**Assignment**
Which lines run from the start of the data below to the line containing "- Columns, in"? Set them down exactly, with none added.
──────────
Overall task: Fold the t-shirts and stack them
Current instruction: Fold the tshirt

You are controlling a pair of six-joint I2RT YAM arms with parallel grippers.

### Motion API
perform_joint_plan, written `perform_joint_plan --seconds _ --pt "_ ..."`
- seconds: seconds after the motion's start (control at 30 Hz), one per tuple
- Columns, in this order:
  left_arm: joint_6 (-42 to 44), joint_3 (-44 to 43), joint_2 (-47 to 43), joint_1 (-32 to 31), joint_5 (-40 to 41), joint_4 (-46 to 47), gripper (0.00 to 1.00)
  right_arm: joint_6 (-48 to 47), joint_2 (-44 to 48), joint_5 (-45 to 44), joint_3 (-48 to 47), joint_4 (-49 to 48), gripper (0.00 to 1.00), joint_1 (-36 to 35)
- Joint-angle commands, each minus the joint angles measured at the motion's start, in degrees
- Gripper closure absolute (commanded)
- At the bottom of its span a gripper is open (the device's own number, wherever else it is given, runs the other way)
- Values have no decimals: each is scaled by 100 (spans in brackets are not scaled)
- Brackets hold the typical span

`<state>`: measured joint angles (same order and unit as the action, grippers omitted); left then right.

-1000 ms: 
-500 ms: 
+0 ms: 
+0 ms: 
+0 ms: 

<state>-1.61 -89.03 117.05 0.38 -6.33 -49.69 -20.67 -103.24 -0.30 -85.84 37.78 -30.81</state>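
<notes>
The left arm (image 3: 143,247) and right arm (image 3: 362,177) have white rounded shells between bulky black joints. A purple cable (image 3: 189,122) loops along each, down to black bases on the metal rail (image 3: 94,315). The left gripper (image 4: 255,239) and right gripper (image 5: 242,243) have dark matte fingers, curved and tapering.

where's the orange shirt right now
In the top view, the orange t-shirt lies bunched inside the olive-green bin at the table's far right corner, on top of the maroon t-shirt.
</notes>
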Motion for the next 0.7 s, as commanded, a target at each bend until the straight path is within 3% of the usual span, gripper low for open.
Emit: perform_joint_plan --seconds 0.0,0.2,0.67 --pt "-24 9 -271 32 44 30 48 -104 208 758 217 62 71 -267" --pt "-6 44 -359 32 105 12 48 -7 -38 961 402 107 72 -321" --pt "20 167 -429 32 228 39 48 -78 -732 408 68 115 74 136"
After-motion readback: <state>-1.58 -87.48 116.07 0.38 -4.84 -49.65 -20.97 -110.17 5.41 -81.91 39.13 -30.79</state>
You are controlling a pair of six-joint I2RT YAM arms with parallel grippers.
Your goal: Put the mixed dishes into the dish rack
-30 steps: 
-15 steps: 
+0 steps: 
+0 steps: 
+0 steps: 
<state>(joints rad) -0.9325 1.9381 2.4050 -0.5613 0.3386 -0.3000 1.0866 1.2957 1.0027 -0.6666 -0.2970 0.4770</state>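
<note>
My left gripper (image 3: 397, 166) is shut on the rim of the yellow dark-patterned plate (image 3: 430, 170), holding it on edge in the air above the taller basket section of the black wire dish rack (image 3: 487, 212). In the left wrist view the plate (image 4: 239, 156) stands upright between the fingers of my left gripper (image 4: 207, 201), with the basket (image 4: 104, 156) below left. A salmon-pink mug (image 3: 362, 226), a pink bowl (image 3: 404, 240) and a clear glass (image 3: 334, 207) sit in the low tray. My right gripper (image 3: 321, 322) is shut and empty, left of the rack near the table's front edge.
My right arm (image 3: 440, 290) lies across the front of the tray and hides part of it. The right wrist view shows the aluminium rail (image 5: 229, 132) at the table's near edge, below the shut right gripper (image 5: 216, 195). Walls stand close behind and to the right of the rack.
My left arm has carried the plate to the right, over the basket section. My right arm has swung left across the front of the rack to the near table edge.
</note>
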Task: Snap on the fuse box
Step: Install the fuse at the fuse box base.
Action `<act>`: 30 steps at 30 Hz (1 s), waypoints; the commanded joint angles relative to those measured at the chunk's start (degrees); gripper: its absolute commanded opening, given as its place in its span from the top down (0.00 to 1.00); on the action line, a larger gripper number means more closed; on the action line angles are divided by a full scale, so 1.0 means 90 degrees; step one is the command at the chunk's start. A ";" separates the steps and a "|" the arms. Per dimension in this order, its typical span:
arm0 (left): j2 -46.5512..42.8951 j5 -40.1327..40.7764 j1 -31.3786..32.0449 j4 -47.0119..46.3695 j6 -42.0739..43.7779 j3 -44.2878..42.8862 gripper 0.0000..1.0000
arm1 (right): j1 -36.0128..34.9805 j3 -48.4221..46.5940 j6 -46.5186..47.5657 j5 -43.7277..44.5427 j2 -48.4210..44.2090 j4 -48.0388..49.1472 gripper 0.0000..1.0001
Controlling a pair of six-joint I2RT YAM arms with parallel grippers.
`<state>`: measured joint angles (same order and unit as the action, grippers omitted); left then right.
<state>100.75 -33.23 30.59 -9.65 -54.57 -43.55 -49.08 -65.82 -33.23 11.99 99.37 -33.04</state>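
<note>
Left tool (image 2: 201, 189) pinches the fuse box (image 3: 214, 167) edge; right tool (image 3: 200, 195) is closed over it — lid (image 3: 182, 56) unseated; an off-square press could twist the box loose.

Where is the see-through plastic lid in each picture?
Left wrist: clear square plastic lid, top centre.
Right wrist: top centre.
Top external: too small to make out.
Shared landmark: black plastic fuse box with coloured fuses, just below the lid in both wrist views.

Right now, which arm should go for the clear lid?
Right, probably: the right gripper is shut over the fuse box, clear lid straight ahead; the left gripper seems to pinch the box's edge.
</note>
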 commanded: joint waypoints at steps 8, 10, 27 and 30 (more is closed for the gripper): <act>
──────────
**Response**
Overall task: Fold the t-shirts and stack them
Current instruction: Fold the tshirt

You are controlling a pair of six-joint I2RT YAM arms with parallel grippers.

### Motion API
perform_joint_plan, written `perform_joint_plan --seconds _ --pt "_ ..."`
- seconds: seconds after the motion's start (control at 30 Hz), one per tuple
- Columns, in this order:

The work for this exercise is now done.